[Work request] Exact copy, pictures omitted: the line holding "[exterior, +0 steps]" and every line after it down to the end of the entries.

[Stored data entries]
--- --- ---

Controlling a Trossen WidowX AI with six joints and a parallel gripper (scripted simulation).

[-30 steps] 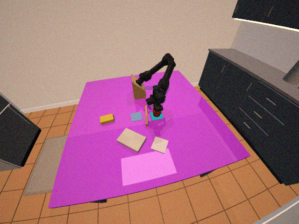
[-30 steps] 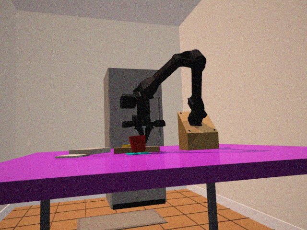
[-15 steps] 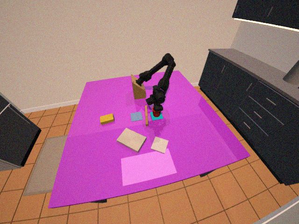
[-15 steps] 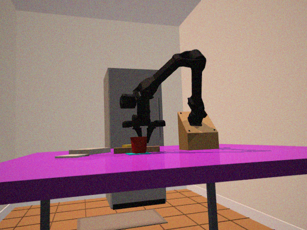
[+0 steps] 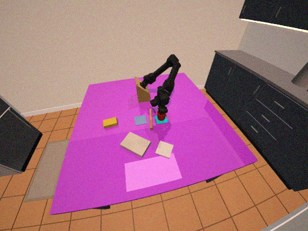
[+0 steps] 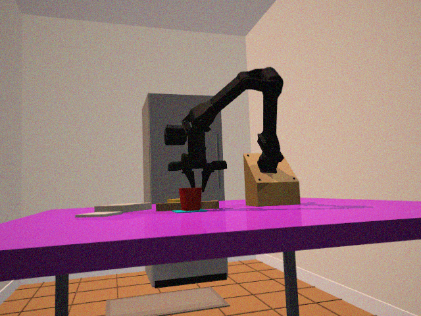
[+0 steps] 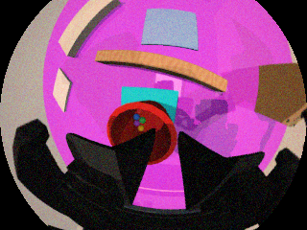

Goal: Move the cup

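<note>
The red cup (image 5: 161, 116) (image 6: 190, 199) (image 7: 122, 135) stands upright on the cyan pad (image 5: 162, 121) (image 6: 177, 211) (image 7: 149, 94). Several small marbles (image 7: 142, 120) lie inside it: blue, purple, green and yellow ones show in the wrist view. My gripper (image 6: 198, 189) (image 7: 167, 133) is partly open at the cup's rim. One fingertip is over the cup's inside and the other is outside, with the wall between them and a gap showing. The blue-grey pad (image 5: 140, 120) (image 7: 170, 29) has nothing on it. The fingertips are hidden in the top view.
A low wooden bar (image 5: 150, 119) (image 6: 210, 205) (image 7: 160, 63) stands between the two pads. A yellow block (image 5: 110, 122) lies beyond the blue-grey pad. A large beige slab (image 5: 135, 144) and a smaller one (image 5: 164, 149) lie nearby. The wooden wedge (image 6: 278, 193) (image 7: 275, 91) is under the arm's base.
</note>
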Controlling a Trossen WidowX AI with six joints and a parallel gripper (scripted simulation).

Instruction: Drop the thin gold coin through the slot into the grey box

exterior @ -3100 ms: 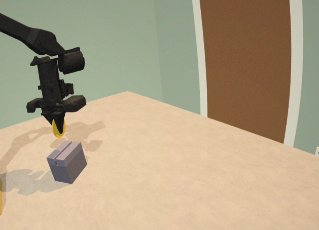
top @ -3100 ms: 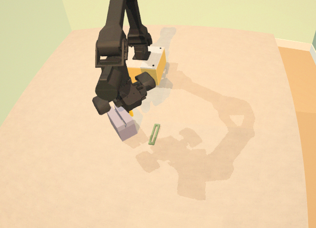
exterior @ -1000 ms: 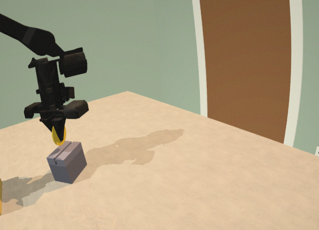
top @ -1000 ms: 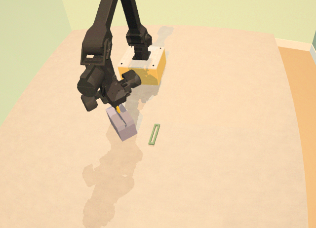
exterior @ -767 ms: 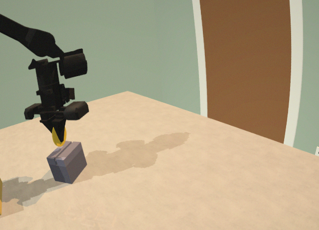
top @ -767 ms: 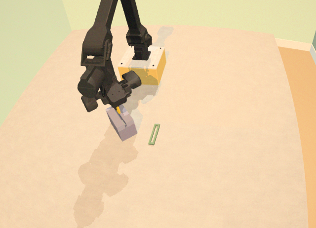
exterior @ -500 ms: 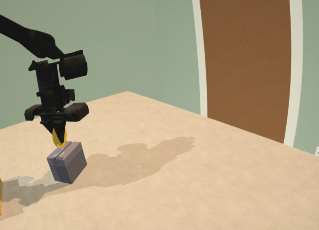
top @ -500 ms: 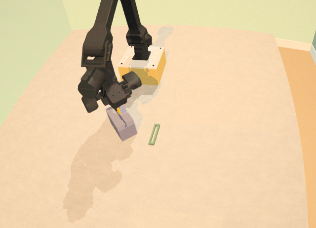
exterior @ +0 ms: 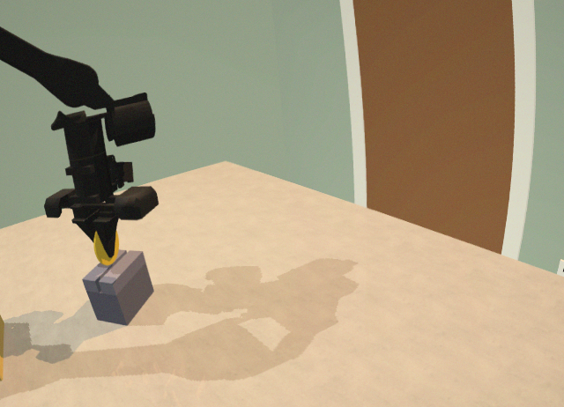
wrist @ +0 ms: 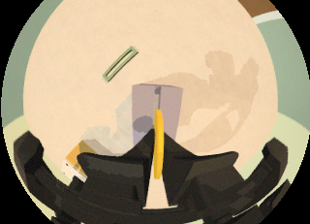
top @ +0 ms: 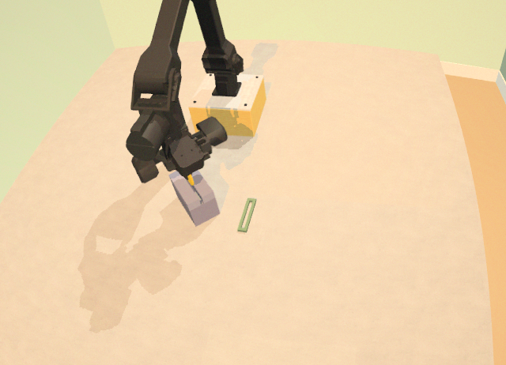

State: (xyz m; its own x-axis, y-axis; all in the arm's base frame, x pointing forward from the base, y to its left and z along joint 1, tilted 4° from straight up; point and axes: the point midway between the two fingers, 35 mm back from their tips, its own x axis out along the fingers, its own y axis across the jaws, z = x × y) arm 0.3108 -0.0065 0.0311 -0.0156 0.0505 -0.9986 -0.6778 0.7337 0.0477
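Dark brown, seemingly blocky arm (top: 157, 73).

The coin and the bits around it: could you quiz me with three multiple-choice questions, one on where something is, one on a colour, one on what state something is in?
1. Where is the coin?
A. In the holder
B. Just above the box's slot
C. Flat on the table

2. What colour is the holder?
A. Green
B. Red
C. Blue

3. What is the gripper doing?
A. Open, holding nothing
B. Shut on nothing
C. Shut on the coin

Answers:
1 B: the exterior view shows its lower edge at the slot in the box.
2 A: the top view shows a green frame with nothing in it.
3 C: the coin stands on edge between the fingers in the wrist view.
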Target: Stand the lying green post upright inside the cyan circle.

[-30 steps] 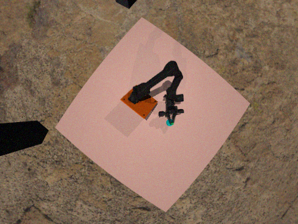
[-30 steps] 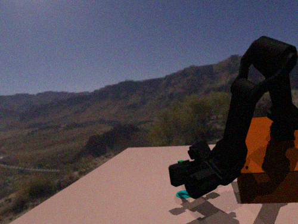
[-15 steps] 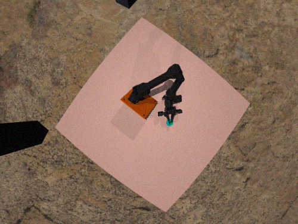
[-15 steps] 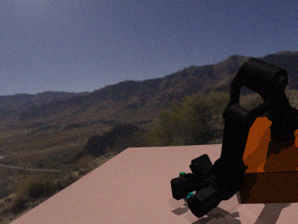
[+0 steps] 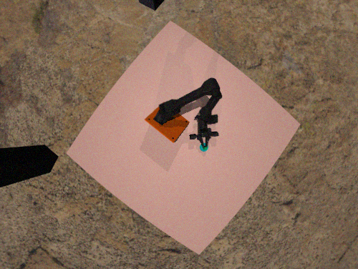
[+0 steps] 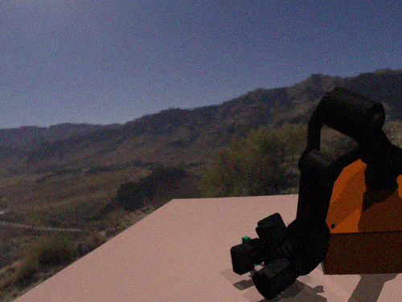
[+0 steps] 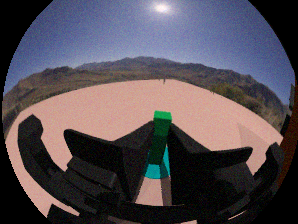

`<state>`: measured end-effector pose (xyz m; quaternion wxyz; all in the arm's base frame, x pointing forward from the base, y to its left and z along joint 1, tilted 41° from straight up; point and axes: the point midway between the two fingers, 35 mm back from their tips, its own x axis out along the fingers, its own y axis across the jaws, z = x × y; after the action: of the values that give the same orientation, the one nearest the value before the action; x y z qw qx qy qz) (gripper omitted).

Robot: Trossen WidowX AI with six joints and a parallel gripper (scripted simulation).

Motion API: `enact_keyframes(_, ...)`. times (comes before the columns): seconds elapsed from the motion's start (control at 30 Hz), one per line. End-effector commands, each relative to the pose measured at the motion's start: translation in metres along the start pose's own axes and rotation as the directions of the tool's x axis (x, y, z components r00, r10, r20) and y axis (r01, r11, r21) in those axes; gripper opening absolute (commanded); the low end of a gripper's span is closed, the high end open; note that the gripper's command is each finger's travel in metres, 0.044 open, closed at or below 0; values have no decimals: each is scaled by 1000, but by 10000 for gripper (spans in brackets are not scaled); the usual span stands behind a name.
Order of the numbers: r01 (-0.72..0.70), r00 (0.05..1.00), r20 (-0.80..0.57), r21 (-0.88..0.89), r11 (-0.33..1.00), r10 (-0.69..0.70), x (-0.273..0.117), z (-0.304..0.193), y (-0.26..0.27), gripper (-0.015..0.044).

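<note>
Green post (image 6: 246, 238) (image 7: 161, 135) standing upright at cyan circle (image 7: 157, 171)
The gripper (image 5: 204, 146) (image 6: 246, 250) (image 7: 161, 125) is gripping it above a pink tabletop (image 5: 143, 186) (image 6: 161, 249) (image 7: 115, 107); hills (image 6: 181, 136) (image 7: 145, 67) are rising behind.

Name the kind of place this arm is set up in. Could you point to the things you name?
Probably open, dry hill country: a hazy mountain ridge (image 6: 169, 124) (image 7: 140, 67), a scrubby green bush (image 6: 257, 161) (image 7: 227, 95) and bare sky (image 6: 121, 52) (image 7: 110, 45) stand beyond the pink tabletop (image 5: 215, 200) (image 6: 133, 249) (image 7: 100, 105).

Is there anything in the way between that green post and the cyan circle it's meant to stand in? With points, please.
Nothing visible is in the way: the green post (image 6: 246, 239) (image 7: 161, 132), upright between the gripper's fingers, has its lower end over the cyan circle (image 7: 157, 171).
</note>
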<state>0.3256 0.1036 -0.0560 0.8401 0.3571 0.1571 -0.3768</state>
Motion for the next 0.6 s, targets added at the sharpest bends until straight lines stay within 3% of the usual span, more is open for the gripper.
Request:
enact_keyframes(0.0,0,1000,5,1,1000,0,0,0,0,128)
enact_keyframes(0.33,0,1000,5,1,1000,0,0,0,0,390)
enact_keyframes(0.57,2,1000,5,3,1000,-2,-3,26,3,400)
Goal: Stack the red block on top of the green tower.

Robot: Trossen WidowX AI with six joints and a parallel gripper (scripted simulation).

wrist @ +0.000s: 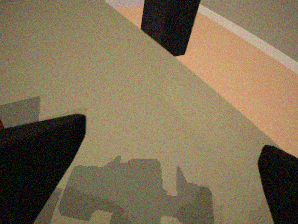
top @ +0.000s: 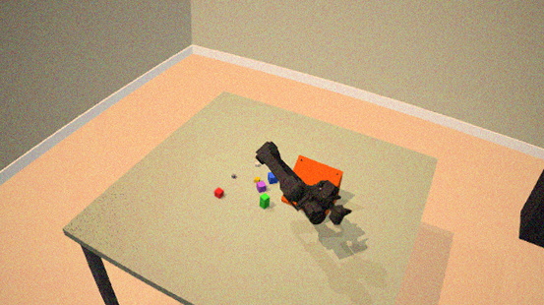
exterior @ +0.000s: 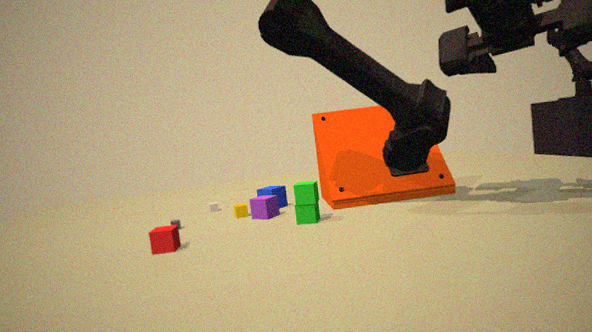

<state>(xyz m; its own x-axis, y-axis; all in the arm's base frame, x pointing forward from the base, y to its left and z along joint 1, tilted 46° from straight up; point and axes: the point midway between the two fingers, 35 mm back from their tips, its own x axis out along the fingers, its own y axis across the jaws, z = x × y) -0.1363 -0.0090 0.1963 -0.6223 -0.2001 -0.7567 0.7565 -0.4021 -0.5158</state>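
Note:
The red block (top: 219, 192) (exterior: 164, 240) lies on the table, apart from the other blocks, at the left in the top and exterior views. The green tower (top: 265, 201) (exterior: 307, 204) stands upright as two green blocks, one on the other, to the right of the red block, with nothing on top. My gripper (wrist: 173, 139) is open and empty in the wrist view. It hangs above the table at the right side of the scene, well away from both the red block and the tower. No block shows in the wrist view.
A purple block (top: 261, 186) (exterior: 264, 207), a blue block (top: 272, 177) (exterior: 276, 195) and a small yellow block (top: 257, 180) (exterior: 241, 210) lie behind the tower. Smaller grey (exterior: 175, 223) and pale (exterior: 214, 207) blocks lie farther left. An orange slanted base (top: 317, 168) (exterior: 350, 139) stands right of the tower.

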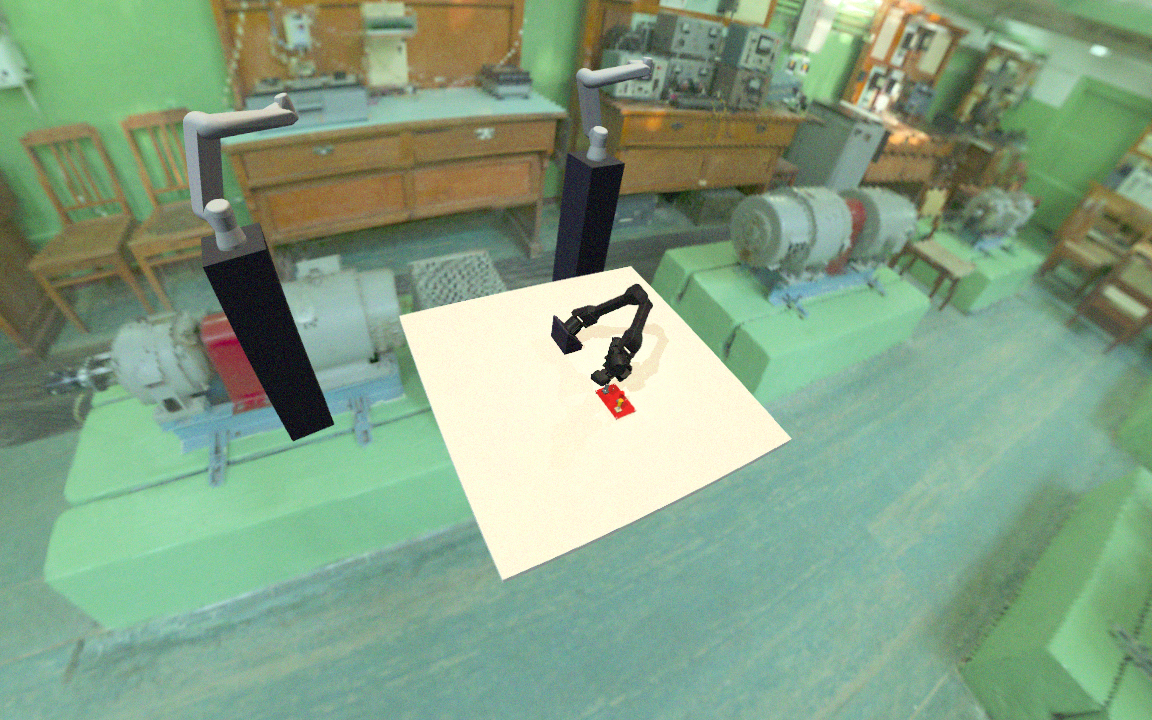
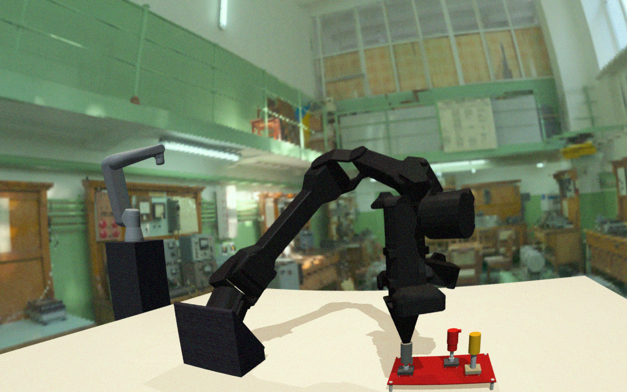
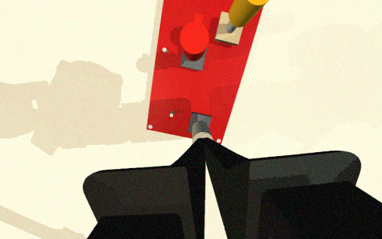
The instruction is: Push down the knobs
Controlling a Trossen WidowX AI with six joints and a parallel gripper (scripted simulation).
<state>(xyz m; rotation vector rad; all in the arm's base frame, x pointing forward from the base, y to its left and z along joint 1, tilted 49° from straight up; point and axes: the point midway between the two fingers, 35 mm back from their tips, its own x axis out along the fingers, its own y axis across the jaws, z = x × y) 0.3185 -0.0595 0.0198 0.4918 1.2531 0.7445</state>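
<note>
—Top view first: where's the board?
—The red circuit board (image 1: 613, 405) (image 2: 437, 374) (image 3: 207, 79) is on the pale table (image 1: 508, 483) (image 2: 549, 312) (image 3: 62, 186), just near of the gripper (image 1: 603, 383) (image 2: 406, 342) (image 3: 203, 143).
—And the exterior view?
—The fingertips are together, nothing between them, at the top of the upright gray knob (image 2: 406, 354) (image 3: 200, 129), left on the board. The red knob (image 2: 452, 338) (image 3: 194, 38) and yellow knob (image 2: 474, 343) (image 3: 245, 14) stand right, above their potentiometers.
—Wrist view?
—Closed tips meet the gray knob's top; I can't tell how firmly they press.

You can read no text, label, brand, number or sign here; the posters and dials are too blurred.
</note>
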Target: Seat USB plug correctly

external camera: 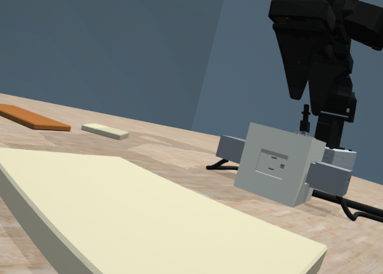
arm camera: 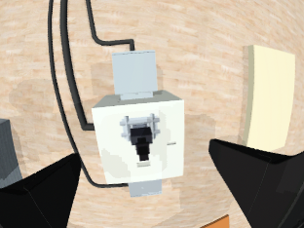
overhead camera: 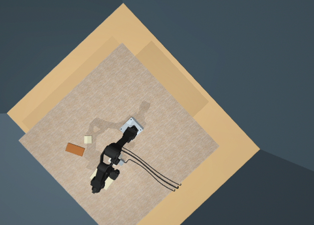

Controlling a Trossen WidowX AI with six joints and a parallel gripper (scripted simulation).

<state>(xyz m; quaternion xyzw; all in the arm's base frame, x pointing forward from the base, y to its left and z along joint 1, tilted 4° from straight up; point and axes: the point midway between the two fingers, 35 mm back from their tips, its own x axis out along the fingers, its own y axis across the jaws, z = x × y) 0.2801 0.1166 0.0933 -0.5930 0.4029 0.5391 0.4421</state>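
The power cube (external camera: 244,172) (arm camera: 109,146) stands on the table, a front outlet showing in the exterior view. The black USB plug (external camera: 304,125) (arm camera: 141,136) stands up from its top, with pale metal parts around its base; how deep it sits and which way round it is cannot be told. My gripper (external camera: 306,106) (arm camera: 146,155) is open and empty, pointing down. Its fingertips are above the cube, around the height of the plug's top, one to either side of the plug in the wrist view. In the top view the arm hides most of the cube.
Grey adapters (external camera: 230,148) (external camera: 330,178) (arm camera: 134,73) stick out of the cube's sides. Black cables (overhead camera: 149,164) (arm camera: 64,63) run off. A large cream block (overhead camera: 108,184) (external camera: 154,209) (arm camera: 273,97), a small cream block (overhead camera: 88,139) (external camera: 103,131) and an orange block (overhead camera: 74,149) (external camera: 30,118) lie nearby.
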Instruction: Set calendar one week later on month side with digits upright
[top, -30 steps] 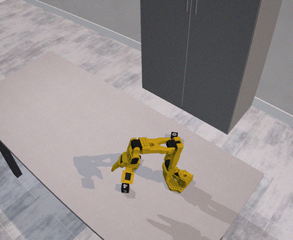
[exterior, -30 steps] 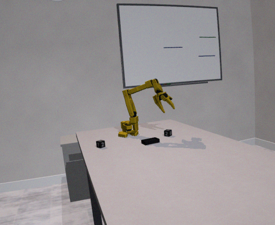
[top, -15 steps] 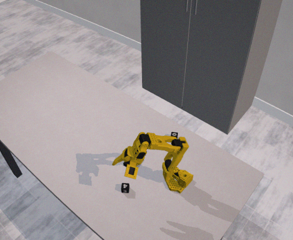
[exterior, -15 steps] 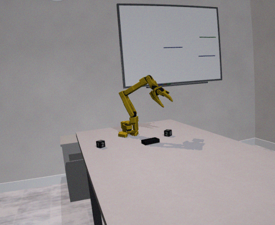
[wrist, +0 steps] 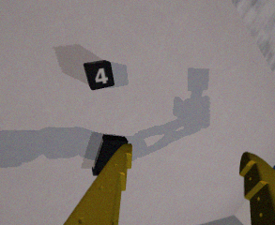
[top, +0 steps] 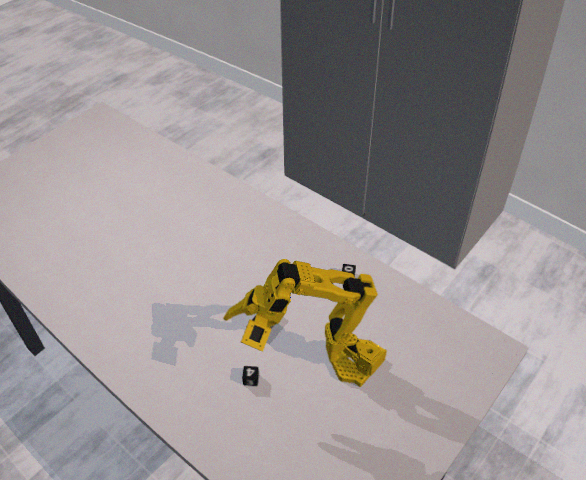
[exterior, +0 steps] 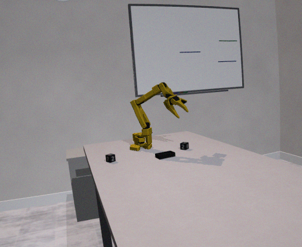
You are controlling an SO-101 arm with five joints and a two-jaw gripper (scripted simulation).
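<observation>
Little looks done: both cubes, one (exterior: 184, 145) beside the black tray (exterior: 165, 154), the other (exterior: 110, 157) well apart, sit on the table (exterior: 199, 191). The end effector (exterior: 179, 109) hangs high, apart, empty.

On the pale rectangular table (exterior: 199, 199) stand 2 small black number cubes: 1 (exterior: 110, 157) left of the arm's base, 1 (exterior: 184, 145) to its right. Between them lies 1 flat black oblong tray (exterior: 165, 155). There is 1 yellow jointed robot arm (exterior: 140, 111), 1 grey-framed whiteboard (exterior: 185, 48) and 1 dark grey 2-door cabinet (top: 386, 113).
</observation>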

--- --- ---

[Solution to this exercise]
[exterior, +0 steps] 
You are controlling an SO-101 arm with five joints and a two-jaw gripper (scripted simulation).
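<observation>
Little looks done: both cubes, one (exterior: 184, 145) beside the black tray (exterior: 165, 154), the other (exterior: 110, 157) well apart, sit on the table (exterior: 199, 191). The end effector (exterior: 179, 109) hangs high, apart, empty.

On the pale rectangular table (exterior: 199, 199) stand 2 small black number cubes: 1 (exterior: 110, 157) left of the arm's base, 1 (exterior: 184, 145) to its right. Between them lies 1 flat black oblong tray (exterior: 165, 155). There is 1 yellow jointed robot arm (exterior: 140, 111), 1 grey-framed whiteboard (exterior: 185, 48) and 1 dark grey 2-door cabinet (top: 386, 113).
</observation>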

This completes the requested output.